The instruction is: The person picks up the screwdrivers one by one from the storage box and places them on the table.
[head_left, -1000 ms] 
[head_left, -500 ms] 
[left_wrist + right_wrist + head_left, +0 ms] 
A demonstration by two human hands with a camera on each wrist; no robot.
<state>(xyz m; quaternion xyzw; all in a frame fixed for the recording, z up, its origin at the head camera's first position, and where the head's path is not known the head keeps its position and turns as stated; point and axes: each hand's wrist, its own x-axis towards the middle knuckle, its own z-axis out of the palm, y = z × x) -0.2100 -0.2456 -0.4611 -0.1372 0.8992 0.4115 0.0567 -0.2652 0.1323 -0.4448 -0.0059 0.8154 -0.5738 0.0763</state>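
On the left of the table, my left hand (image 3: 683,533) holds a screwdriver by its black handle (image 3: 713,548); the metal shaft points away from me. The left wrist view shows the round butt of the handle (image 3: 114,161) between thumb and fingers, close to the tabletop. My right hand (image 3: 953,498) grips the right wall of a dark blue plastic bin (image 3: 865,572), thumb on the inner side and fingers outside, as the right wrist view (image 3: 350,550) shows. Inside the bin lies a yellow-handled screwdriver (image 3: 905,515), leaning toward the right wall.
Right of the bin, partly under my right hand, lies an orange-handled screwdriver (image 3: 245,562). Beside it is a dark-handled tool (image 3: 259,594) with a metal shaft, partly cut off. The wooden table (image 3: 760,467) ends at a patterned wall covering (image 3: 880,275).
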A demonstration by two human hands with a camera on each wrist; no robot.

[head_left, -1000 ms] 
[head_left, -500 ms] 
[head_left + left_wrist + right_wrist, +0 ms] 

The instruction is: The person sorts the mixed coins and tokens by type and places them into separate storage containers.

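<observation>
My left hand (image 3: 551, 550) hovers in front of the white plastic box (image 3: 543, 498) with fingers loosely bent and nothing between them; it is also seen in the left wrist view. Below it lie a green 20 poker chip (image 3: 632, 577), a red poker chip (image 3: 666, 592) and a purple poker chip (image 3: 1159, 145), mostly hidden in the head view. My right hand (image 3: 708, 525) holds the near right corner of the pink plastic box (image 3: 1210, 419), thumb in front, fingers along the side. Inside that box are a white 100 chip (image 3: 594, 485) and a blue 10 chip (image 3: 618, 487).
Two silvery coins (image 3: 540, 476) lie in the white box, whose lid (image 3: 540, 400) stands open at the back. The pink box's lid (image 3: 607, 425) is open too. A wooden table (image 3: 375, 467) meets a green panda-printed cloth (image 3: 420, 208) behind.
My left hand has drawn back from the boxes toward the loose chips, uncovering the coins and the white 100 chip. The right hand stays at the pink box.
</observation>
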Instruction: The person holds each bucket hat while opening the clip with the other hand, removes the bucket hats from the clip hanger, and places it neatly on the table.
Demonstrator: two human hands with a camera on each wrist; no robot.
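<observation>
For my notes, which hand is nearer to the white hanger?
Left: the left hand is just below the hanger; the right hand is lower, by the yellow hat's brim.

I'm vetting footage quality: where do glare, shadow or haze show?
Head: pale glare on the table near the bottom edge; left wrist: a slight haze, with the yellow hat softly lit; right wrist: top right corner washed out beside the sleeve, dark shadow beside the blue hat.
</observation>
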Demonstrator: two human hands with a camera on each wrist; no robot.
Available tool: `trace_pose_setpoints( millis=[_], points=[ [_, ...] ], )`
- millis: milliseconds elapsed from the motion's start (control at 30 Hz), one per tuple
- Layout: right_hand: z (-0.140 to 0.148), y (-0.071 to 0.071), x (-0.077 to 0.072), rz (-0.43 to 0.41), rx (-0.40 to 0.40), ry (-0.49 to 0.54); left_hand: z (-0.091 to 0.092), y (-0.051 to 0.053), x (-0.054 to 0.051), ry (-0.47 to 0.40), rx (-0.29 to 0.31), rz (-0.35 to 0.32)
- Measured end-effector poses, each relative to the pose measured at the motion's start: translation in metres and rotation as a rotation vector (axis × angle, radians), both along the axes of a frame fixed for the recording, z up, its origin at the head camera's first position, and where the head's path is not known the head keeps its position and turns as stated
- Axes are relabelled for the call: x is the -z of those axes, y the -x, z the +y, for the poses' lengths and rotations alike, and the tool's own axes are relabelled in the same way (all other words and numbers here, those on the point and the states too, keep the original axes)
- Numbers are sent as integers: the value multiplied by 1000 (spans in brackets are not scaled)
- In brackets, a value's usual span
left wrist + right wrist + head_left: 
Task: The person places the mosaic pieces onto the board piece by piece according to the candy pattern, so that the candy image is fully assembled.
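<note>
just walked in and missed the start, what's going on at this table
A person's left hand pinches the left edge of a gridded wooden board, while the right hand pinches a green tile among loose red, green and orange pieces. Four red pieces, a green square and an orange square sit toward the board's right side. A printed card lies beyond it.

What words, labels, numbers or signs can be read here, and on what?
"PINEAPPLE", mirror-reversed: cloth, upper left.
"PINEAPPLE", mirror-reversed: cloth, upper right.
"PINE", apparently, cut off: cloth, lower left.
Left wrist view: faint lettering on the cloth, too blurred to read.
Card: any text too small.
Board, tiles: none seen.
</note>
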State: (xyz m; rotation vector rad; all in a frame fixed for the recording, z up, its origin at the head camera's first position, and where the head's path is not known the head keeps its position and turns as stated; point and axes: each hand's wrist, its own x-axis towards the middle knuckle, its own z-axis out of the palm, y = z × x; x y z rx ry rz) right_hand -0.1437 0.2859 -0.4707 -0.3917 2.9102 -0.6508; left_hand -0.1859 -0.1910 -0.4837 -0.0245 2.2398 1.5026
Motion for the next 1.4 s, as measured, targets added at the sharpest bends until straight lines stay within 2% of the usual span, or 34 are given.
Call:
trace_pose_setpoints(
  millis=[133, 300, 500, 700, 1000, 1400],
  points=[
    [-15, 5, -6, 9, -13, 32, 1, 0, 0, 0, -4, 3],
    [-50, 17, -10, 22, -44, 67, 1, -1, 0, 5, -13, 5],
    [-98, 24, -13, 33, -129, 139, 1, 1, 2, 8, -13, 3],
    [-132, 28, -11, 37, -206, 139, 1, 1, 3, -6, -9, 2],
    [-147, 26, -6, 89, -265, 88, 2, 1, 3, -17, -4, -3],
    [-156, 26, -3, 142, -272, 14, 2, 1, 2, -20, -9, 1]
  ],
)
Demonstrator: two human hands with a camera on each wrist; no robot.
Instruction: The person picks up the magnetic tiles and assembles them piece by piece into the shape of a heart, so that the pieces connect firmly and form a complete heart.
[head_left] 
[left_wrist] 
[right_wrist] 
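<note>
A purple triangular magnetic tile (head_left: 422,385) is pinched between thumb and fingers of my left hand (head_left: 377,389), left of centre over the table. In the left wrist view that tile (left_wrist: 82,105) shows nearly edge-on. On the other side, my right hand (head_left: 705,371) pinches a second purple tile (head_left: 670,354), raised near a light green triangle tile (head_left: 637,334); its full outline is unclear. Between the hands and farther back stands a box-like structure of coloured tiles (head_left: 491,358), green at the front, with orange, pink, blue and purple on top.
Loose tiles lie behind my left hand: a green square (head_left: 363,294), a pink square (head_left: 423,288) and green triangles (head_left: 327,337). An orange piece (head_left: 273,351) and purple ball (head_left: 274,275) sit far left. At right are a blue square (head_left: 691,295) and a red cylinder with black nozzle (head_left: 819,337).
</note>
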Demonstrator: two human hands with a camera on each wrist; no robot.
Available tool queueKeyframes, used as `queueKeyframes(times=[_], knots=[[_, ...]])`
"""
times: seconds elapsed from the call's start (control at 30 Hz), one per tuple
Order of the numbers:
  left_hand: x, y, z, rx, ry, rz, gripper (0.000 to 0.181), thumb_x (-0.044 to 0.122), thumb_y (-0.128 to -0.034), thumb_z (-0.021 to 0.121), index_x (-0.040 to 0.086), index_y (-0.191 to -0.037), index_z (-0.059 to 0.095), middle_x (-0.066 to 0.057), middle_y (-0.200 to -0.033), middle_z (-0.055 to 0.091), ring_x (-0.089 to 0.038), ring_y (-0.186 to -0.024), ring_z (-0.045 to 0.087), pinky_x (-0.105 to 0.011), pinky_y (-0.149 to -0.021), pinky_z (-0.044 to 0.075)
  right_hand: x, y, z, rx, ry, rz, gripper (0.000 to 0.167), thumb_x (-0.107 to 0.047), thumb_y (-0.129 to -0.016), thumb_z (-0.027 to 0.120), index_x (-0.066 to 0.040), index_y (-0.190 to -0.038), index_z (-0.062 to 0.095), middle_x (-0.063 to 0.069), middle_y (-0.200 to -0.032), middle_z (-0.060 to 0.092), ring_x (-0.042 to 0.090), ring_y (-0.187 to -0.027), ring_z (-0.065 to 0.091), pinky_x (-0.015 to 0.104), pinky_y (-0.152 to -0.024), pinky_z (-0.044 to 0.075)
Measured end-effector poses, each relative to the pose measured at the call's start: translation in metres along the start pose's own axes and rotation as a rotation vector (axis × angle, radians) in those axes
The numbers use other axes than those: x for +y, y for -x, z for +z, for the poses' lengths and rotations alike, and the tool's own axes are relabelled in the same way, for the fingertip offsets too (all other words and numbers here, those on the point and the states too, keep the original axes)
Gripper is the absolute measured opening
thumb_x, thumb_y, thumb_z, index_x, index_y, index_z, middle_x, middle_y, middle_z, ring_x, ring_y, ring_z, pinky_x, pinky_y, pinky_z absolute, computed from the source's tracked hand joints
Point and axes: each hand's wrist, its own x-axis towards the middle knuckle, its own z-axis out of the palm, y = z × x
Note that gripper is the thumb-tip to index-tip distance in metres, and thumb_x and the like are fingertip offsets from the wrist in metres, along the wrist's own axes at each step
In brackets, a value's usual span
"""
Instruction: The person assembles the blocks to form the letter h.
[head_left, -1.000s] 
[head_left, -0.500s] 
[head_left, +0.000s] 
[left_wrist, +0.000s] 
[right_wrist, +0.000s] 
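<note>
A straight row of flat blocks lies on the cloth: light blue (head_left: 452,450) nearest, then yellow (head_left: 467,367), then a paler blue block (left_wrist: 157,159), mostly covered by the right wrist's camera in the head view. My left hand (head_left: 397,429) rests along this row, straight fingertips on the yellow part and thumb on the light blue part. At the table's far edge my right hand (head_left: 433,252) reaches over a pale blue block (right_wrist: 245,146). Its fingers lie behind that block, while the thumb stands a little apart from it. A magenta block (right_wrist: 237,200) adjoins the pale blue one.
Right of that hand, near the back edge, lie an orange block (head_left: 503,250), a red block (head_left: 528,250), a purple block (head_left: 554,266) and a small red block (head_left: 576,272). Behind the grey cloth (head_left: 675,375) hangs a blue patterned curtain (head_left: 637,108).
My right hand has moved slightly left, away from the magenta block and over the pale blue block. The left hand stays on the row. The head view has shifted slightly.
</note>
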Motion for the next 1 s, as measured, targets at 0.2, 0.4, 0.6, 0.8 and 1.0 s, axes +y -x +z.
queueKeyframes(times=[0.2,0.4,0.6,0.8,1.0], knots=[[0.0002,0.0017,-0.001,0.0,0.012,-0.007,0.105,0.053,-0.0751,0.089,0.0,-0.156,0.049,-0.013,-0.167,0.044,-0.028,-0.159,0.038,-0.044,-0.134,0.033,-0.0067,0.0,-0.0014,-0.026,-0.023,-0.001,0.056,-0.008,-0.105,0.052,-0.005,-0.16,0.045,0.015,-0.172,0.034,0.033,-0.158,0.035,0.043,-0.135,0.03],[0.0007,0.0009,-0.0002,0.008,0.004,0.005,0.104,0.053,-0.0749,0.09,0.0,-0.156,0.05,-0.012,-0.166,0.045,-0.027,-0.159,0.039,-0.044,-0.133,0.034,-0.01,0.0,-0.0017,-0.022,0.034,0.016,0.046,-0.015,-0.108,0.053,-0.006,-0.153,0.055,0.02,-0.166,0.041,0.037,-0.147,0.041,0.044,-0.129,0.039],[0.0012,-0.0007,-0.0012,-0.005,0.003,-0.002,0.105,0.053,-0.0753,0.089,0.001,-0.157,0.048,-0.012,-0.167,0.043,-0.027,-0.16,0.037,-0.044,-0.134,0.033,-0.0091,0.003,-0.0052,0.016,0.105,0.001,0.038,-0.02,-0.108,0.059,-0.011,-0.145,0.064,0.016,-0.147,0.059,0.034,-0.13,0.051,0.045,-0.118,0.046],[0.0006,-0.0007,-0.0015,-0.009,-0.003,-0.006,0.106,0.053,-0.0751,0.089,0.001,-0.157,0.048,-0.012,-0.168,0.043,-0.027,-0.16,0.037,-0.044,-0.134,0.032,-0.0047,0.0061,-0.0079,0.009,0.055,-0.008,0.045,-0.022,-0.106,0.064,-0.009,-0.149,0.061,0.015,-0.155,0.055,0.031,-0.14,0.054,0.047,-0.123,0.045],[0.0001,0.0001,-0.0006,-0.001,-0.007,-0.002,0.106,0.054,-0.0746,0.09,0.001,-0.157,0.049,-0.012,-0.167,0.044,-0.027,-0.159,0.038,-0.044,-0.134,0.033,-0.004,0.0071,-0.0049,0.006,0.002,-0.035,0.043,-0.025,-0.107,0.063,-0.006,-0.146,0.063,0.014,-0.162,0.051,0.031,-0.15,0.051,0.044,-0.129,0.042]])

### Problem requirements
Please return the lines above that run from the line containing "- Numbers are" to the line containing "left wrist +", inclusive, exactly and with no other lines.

### Finished task
- Numbers are sent as integers: the value multiplied by 1000 (spans in brackets are not scaled)
- In brackets, a value's usual span
left wrist + right wrist + head_left: 

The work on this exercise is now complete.